Source records:
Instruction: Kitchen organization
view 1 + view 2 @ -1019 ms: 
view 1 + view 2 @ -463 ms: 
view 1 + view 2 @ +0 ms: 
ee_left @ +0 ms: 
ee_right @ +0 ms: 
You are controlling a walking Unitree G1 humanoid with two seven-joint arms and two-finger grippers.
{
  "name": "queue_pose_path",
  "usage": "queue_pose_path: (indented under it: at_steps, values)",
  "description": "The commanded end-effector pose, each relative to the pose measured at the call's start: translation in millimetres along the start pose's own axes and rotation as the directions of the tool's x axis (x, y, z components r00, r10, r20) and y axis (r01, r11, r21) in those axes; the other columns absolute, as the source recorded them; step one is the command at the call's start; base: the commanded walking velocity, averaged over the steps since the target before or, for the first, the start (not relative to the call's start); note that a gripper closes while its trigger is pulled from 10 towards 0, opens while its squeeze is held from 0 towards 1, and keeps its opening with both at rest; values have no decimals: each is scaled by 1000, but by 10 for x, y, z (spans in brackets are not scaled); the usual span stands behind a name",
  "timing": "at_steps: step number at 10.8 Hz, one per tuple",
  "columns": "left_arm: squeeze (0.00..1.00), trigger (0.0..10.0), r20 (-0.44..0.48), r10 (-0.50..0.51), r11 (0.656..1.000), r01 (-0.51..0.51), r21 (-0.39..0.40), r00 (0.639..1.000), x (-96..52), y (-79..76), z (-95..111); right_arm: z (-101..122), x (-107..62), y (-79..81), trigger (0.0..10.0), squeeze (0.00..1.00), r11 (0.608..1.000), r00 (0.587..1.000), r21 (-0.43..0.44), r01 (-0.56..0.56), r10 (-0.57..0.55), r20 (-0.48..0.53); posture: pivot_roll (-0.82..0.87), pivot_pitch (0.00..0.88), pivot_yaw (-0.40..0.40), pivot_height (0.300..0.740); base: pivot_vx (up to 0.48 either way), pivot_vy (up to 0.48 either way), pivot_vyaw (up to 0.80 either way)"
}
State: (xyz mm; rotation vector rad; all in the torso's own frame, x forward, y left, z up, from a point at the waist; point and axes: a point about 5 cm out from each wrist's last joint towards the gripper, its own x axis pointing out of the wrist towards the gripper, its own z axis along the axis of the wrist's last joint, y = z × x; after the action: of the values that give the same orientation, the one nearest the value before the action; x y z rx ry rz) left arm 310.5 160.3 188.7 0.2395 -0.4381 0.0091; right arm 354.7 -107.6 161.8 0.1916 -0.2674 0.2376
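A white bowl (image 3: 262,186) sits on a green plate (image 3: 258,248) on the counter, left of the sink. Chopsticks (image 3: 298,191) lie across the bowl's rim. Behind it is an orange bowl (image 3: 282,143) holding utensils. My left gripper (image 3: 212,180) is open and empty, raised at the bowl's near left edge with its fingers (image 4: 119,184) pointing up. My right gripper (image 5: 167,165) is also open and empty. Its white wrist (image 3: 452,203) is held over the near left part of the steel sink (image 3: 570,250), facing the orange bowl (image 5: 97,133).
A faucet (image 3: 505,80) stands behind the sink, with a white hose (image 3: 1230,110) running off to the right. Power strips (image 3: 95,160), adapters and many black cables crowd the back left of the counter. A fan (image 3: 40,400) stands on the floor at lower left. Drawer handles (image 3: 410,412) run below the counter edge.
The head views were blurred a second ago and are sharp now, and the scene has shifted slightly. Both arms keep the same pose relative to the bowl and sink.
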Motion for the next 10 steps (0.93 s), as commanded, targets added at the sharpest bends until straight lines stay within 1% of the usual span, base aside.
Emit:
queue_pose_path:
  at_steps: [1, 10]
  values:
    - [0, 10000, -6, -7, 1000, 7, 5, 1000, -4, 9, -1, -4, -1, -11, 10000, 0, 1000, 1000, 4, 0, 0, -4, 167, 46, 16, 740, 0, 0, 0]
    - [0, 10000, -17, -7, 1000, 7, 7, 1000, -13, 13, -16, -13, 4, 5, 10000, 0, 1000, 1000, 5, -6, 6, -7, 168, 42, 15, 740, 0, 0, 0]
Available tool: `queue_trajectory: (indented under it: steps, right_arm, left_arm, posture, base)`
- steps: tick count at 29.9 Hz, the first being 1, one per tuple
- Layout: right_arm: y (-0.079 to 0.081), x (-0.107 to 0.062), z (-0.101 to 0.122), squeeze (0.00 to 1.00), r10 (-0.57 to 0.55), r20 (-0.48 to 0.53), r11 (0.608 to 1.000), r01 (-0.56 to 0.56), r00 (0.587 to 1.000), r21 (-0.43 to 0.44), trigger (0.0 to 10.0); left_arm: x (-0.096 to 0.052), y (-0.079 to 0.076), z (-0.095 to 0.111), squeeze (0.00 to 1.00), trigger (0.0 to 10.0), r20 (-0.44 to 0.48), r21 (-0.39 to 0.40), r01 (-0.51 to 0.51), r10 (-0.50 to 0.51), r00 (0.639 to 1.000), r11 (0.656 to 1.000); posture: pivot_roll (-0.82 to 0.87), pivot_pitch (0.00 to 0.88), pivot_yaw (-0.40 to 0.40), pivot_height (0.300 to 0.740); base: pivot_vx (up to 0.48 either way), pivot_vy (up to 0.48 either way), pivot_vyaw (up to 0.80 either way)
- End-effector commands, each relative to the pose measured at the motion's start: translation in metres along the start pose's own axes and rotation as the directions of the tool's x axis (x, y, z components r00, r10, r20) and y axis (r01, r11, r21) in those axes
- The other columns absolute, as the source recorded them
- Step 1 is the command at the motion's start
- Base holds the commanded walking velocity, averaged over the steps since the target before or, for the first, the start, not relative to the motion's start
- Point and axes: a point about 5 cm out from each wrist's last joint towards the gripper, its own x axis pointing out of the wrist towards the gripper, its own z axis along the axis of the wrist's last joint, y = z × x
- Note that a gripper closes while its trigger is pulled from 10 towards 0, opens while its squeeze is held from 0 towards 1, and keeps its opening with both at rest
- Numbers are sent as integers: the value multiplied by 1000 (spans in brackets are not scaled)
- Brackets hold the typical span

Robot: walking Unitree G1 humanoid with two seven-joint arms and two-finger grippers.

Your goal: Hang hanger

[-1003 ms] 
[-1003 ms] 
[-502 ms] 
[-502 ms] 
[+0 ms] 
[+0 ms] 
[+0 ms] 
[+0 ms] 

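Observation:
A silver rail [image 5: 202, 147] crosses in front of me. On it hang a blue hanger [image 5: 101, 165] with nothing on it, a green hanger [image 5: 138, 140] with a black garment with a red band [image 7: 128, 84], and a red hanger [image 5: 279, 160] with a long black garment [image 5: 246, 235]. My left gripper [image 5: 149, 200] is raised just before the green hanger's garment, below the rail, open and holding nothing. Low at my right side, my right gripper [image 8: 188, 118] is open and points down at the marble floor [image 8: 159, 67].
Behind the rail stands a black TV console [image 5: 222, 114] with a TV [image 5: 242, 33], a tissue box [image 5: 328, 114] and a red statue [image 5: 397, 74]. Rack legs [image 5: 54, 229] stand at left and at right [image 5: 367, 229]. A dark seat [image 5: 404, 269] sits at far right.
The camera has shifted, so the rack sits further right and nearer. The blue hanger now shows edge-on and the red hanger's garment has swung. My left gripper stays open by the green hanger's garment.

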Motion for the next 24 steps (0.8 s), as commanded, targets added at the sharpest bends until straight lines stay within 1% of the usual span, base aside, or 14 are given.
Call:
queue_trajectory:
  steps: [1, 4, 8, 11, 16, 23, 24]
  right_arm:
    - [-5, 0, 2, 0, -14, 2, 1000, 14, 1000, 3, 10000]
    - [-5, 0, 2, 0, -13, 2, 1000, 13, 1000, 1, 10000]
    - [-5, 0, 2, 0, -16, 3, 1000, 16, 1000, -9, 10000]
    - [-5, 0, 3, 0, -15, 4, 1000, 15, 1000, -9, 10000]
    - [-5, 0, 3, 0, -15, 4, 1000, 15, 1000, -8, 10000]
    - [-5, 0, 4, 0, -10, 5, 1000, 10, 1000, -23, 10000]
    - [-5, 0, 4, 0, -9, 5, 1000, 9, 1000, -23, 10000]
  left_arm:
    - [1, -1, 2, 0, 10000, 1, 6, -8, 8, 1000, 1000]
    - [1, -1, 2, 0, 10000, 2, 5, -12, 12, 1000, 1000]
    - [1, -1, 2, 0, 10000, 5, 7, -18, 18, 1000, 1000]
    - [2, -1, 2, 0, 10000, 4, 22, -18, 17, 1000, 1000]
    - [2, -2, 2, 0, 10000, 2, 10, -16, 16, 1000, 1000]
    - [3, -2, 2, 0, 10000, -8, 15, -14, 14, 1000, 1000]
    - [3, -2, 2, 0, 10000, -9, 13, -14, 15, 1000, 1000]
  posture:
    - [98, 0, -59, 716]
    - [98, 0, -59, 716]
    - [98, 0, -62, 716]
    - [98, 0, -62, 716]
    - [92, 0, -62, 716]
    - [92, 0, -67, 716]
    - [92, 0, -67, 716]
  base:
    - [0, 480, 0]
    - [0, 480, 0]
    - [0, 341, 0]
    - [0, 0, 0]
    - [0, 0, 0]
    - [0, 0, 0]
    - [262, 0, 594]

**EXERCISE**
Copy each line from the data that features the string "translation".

**RESULT BELOW**
  "description": "The commanded end-effector pose, each relative to the pose measured at the call's start: translation in millimetres along the start pose's own axes and rotation as the directions of the tool's x axis (x, y, z components r00, r10, r20) and y axis (r01, r11, r21) in those axes; the other columns absolute, as the source recorded them; step one is the command at the call's start; base: the commanded walking velocity, averaged over the steps since the target before or, for the first, the start (not relative to the call's start); note that a gripper closes while its trigger is pulled from 10 towards 0, opens while its squeeze is held from 0 towards 1, and keeps its opening with both at rest; values have no decimals: each is scaled by 1000, but by 10 for x, y, z (spans in brackets are not scaled); the usual span stands behind a name",
- End-effector commands, each relative to the pose measured at the motion's start: translation in metres along the start pose's own axes and rotation as the directions of the tool's x axis (x, y, z components r00, r10, r20) and y axis (r01, r11, r21) in those axes

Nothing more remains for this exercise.